■ Your objective: Write out exactly, please, every line from the beginning of the entries to the line holding "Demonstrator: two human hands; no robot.", and no pictures.

(Records from a collection)
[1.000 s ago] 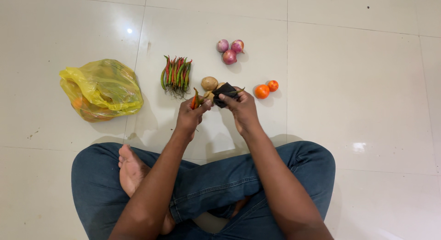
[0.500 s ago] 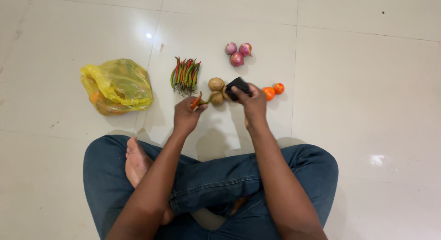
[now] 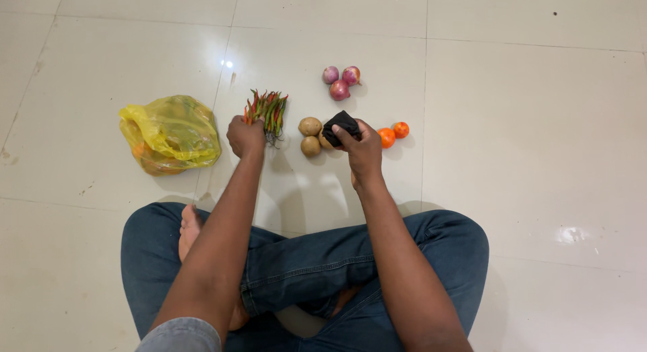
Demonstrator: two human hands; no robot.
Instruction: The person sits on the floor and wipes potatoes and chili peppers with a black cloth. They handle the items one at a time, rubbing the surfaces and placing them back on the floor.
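Observation:
I sit cross-legged on a tiled floor. My left hand (image 3: 244, 135) is curled at the near left edge of a pile of red and green chillies (image 3: 271, 109), with a few chillies sticking out from its fingers. My right hand (image 3: 362, 148) grips a small crumpled black bag (image 3: 339, 123) just above the floor. The bag hangs between the potatoes (image 3: 310, 127) on its left and two orange tomatoes (image 3: 392, 134) on its right. It partly hides one potato.
Three purple onions (image 3: 340, 82) lie beyond the potatoes. A yellow plastic bag (image 3: 172, 134) with produce inside lies at the left. My jeans-clad legs (image 3: 323, 271) and a bare foot (image 3: 190, 227) fill the near floor.
My left hand has carried its chillies away from the black bag, leftward and forward to the chilli pile. My right hand with the black bag has stayed near the potatoes.

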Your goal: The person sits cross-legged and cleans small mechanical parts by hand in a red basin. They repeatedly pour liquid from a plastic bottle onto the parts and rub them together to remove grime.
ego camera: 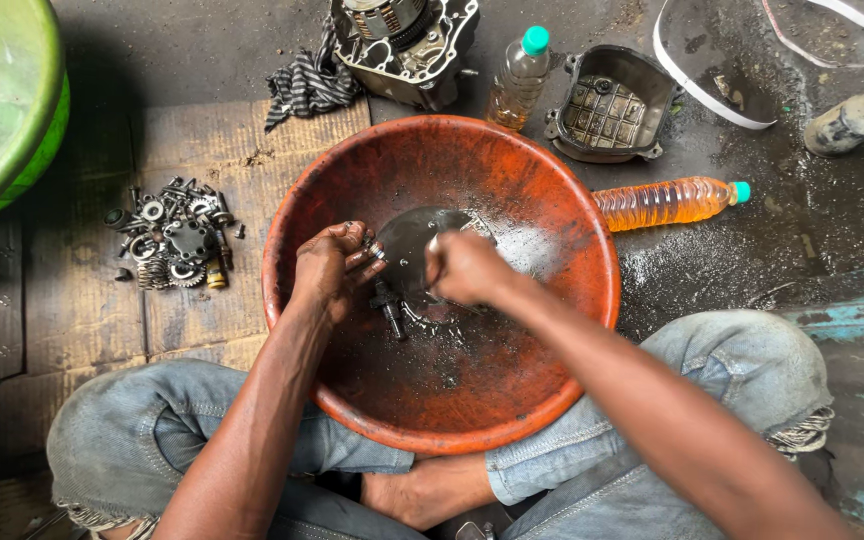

■ Result of this exercise:
[1.000 s ago] 
[0.500 s ago] 
[now] 
Demonstrator: two human hands; no robot.

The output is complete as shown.